Con il ritiro della candidatura di Silvio Berlusconi alla Presidenza della Repubblica, trovare un nome condiviso resta un obiettivo tutt’altro che raggiungibile.
Silvio Berlusconi, dunque, si è arreso ieri, ritirando la sua candidatura alla Presidenza della Repubblica. Si è arreso all’evidenza della totale mancanza di appoggio dei suoi (molto presunti) alleati. Prima ancora dei numeri in Parlamento, evidentemente insufficienti oltre ciò che lo stesso leader di Forza Italia ha tenuto a far sapere per poter parlare di “passo indietro nell’interesse del Paese“, ciò che veramente è venuto meno è esattamente questo: la fiducia di chi avrebbe dovuto riconoscere per un’ultima e suprema volta la sua indiscutibile leadership.
Più che a far tirare un sospiro di sollievo al vecchio mondo che alla folle idea dell’ex- cavaliere di correre per il Quirinale aveva improvvisamente riscoperto antichi e comodi fantasmi propagandistici, l’addio di Silvio è utile a far cadere una buona volta il velo davanti questa clamorosa e ipocrita finzione che è l’alleanza di centrodestra. Coalizione che non esiste più da una vita, ma in cui i protagonisti continuano a far finta di credere per esclusivi interessi personali.
Da ieri è francamente ridicolo pensare che il centrodestra sia quello narrato sempre più stancamente negli ultimi anni. Berlusconi non ha neppure partecipato alla comunicazione del suo addio, in segno di supremo disprezzo nei confronti dei vari Salvini e Meloni che lo hanno letteralmente lasciato solo a metà del guado.

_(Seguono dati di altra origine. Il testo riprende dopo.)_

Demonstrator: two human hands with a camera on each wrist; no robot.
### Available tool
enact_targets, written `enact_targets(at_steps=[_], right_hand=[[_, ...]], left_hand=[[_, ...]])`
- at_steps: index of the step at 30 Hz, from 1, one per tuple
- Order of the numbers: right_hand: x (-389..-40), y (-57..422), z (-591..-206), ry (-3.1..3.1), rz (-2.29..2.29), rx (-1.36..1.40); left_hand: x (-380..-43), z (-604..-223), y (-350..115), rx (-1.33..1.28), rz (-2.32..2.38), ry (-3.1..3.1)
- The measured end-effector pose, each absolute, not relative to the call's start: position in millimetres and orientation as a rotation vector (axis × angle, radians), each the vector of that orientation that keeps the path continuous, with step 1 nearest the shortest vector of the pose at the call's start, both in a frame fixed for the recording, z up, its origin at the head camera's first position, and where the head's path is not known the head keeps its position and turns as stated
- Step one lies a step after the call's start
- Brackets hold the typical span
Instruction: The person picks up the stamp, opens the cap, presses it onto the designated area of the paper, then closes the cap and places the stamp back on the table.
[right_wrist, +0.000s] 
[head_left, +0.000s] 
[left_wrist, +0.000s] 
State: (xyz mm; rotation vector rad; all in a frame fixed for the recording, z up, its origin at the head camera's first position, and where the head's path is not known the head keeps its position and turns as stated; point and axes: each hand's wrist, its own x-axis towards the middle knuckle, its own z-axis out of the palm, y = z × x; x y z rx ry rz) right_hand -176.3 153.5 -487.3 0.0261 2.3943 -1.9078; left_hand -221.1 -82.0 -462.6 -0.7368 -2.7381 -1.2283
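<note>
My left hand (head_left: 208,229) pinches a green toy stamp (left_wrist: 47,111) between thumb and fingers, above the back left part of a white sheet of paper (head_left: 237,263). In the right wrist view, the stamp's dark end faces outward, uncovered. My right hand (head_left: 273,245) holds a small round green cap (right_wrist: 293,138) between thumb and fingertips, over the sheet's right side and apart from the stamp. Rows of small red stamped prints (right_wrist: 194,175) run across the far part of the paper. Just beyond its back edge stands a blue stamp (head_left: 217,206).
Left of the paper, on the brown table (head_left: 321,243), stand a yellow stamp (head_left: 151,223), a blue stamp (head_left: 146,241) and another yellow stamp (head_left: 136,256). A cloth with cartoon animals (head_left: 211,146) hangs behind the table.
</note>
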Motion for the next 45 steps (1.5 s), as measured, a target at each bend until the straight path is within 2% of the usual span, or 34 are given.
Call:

Un nome condiviso, in questo momento, è pura fantasia e quelli che circolano sono così pallidi da far pensare che vengano messi in giro unicamente per prendere tempo e coprire maldestramente il totale spaesamento.
Così, come racconteremo anche nel podcast “Caffè al Colle“ de La Ragione a questo link potrà avvenire di tutto. Perché Berlusconi ha comunque lasciato sul terreno un ulteriore frutto avvelenato: il No a Mario Draghi al Quirinale, sotto forma di appello a che continui a fare il suo lavoro.
Vecchie ruggini, anche personali, che rendono più complicato il quadro per la Presidenza, ma ancor di più – come andiamo ripetendo da giorni – per il vero tema sul tavolo: il governo.